== Action item ==
Transcribe the data underneath exactly. No images belong in your version.

== Available data ==

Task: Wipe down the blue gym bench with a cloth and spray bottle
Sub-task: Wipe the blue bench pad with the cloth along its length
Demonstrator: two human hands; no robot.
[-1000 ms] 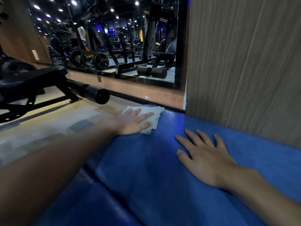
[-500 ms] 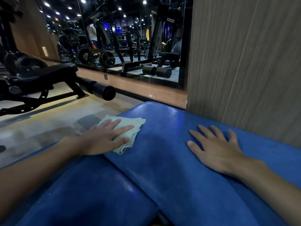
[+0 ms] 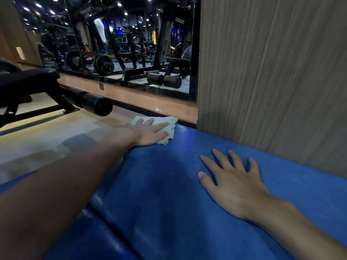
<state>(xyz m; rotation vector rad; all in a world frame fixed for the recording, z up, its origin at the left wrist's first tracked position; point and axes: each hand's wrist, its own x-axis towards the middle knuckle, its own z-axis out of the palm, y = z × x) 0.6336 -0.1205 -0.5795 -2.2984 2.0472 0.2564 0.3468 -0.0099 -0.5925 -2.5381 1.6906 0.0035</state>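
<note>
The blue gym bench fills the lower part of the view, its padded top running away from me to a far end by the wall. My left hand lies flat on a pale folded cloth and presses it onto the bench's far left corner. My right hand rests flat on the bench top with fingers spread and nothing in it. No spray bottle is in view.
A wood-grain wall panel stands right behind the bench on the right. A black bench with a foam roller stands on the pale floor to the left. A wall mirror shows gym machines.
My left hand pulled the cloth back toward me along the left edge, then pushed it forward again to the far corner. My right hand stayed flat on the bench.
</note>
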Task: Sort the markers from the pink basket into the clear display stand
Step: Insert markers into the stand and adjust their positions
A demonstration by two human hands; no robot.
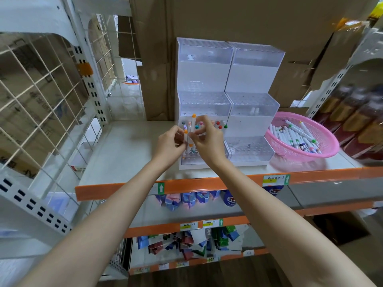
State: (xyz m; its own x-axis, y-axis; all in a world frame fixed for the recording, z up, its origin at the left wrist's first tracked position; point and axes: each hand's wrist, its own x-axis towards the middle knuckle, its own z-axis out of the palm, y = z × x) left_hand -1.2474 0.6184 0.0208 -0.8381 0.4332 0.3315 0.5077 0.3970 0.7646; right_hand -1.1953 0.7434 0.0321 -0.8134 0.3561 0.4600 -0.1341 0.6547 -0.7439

== Response to the task ==
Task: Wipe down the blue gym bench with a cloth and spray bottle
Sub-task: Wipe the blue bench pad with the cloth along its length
Demonstrator: two human hands; no robot.
[-1000 ms] 
[-500 ms] 
[+0 ms] 
<state>(xyz m; rotation vector rad; all in a world frame fixed for the recording, z up, its origin at the left wrist's first tracked position; point and axes: each hand's wrist, its own x-axis towards the middle knuckle, its own z-axis out of the palm, y = z × x) 0.6336 -0.1205 -0.5795 -2.2984 2.0472 0.2564 0.3468 -0.0099 -0.5925 -2.5381 1.6906 0.0035</state>
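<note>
The blue gym bench fills the lower part of the view, its padded top running away from me to a far end by the wall. My left hand lies flat on a pale folded cloth and presses it onto the bench's far left corner. My right hand rests flat on the bench top with fingers spread and nothing in it. No spray bottle is in view.
A wood-grain wall panel stands right behind the bench on the right. A black bench with a foam roller stands on the pale floor to the left. A wall mirror shows gym machines.
My left hand pulled the cloth back toward me along the left edge, then pushed it forward again to the far corner. My right hand stayed flat on the bench.
</note>
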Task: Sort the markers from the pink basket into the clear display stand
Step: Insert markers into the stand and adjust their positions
A demonstration by two human hands; no robot.
State: (xyz m; its own x-axis, y-axis; all in a world frame fixed for the recording, z up, its origin at the left wrist's first tracked position; point and axes: each hand's wrist, its own x-axis towards the middle knuckle, its own z-axis out of the palm, y = z × x) left_hand -1.2474 0.6184 0.0208 -0.8381 0.4332 0.3315 0.5077 0.3970 0.7646; right_hand -1.1953 0.7434 0.0321 -0.8134 0.3561 0.4600 -0.1341 0.6547 -0.7439

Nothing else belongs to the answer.